La conocí cuando venía cuesta abajo en la rodada, no solamente yo, que soy nadie, sino también ella, amigo. Era hermosa todavía y conservaba aquella frescura de la juventud. Se le empezaban a notar, eso sí, las costuras del relato. Como si de tanto narrar aquellos tiempos, no fuera que se acordaba de lo sucedido, sino que se adivinaba por sus gestos, que eran la memoria de la última vez que lo había contado. Sus palabras eran repetición de la repetición de un recuerdo, no la memoria misma. Si quiere la verdad, amigo, yo también, triste en la pendiente, solitario y ya vencido, con música y letra de Carlos Gardel, no era lo que se dice un nene de pecho, llevaba perdidas varias cuadreras y la yapa.

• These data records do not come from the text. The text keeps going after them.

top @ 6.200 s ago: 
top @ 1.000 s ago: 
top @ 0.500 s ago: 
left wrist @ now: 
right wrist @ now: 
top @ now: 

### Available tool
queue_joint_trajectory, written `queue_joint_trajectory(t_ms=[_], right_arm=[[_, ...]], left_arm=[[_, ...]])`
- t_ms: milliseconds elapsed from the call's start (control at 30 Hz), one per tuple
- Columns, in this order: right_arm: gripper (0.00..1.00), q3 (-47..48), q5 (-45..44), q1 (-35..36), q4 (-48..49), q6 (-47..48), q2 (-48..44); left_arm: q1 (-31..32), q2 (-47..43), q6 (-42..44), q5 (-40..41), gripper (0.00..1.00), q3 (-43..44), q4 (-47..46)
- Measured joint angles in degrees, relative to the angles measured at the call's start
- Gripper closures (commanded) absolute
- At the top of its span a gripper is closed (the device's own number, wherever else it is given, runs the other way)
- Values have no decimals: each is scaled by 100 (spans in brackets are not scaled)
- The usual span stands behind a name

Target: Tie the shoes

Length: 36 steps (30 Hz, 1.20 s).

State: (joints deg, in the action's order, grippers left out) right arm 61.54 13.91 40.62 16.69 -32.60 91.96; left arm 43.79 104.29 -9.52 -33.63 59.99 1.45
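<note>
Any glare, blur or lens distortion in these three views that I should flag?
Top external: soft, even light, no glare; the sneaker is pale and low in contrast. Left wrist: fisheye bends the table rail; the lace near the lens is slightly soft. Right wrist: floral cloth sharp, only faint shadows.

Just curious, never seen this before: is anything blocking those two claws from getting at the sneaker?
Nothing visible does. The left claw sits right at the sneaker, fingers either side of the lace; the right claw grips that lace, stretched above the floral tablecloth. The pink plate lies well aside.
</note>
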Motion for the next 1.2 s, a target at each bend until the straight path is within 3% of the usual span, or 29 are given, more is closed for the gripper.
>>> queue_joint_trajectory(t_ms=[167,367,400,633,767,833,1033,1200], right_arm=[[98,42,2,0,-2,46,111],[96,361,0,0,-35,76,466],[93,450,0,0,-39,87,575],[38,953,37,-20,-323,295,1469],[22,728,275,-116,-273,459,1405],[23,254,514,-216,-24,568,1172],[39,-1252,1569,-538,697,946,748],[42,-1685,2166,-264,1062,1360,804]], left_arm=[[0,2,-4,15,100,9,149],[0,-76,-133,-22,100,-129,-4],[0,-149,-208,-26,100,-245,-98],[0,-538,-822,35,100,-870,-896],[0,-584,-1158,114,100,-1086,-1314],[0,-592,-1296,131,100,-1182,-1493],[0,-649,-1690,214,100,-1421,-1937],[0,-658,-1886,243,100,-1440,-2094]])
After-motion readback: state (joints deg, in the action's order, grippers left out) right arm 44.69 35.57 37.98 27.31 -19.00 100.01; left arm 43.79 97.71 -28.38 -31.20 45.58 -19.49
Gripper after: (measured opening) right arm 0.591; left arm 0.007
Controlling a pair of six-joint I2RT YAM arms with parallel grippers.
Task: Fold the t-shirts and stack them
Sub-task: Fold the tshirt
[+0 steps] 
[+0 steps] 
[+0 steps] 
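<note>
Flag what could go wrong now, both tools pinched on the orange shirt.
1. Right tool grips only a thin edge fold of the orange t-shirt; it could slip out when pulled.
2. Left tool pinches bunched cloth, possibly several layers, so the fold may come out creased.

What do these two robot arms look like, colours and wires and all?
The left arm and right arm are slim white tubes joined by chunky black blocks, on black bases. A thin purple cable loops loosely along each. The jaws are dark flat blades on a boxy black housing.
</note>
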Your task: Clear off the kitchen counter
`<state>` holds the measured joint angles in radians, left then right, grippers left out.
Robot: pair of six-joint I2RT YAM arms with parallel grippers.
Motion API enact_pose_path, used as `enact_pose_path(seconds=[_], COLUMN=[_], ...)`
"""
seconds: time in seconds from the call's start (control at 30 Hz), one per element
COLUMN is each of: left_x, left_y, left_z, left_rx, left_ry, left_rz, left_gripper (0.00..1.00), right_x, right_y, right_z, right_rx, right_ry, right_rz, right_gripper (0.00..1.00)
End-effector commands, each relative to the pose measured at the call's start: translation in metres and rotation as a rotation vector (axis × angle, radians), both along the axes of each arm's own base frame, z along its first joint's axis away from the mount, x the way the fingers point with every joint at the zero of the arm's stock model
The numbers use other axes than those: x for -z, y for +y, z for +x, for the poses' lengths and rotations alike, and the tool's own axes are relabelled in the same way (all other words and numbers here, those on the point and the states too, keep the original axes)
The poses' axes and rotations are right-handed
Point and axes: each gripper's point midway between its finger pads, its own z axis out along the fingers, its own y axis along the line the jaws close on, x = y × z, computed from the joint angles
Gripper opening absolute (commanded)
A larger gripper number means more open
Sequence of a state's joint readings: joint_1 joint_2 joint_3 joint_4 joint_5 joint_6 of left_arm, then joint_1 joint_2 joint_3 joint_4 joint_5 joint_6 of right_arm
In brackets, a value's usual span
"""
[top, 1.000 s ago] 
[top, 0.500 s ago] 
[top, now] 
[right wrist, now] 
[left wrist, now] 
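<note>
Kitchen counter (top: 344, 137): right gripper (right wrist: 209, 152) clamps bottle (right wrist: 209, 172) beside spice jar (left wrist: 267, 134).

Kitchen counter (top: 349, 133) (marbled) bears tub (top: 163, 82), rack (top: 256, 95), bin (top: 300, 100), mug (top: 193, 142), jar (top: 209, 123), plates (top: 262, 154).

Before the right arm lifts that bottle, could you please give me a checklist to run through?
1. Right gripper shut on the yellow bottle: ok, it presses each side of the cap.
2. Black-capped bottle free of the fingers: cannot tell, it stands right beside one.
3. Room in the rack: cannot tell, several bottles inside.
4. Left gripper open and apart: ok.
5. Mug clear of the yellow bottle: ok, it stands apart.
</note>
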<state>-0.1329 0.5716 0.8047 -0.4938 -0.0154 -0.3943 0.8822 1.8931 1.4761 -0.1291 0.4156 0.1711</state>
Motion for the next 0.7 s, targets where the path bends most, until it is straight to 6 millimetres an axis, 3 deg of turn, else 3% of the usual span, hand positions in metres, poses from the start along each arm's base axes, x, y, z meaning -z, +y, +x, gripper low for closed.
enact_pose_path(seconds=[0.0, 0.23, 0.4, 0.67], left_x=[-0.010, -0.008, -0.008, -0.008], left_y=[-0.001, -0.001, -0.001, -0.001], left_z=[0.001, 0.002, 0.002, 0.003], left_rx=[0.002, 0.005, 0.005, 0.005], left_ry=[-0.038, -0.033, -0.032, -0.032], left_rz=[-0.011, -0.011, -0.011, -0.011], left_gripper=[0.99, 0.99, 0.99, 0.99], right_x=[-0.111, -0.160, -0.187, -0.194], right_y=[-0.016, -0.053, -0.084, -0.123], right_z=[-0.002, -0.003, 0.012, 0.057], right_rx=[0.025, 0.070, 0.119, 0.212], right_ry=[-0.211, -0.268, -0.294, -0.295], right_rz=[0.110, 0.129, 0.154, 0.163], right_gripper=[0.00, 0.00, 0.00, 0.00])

Por seguir tras de su huella
yo bebí incansablemente
en mi copa de dolor,
pero nadie comprendía
que, si todo yo lo daba
en cada vuelta dejaba
pedazos de corazón.

Desde el primer día supimos que llevaríamos un tiempo el mismo camino y que un día habríamos de separarnos, como que había algo entre los dos que no terminaba de cuajar del todo, no sé si entiende amigo, una espina de dolores viejos nos incomodaba el alma y nos impedía lo que ahora llaman convivencia y antes era concubinato. No diré si fue una buena o mala época, sólo que pasó un poco rápido para el gusto de alguien como uno, chinitero, querendón y mal acostumbrado, según decía mi abuela, en ese idioma de antes que los viejos llevamos grabado en la memoria. Un día nos dijimos chau-chau adiós y al día siguiente, sin bronca y con dolor, andaba buscando otros horizontes en los que hacer la catrera todas las noches. ¿Ella, pregunta? No sé, nunca averiguo. Quizás cuando cuenta lo que fueron aquellos bailes, con una sonrisa en los labios, recordando el pasado, le venga a la memoria algo que le dije cuando el tiempo eran los días que pasaban nomás, y no la carga insoportable en que se convirtieron después.
¡Quién sabe, si supieras
que nunca te he olvidado...!
Volviendo a tu pasado
te acordarás de mí...

Y eso es todo lo que tengo para contarle. Si quiere, pongalé final de tango: “¡Chaaan, chán!”.
Juan Manuel Aragón
A 23 de junio del 2025, Belgrano y Córdoba (La Banda). Acelerando la moto.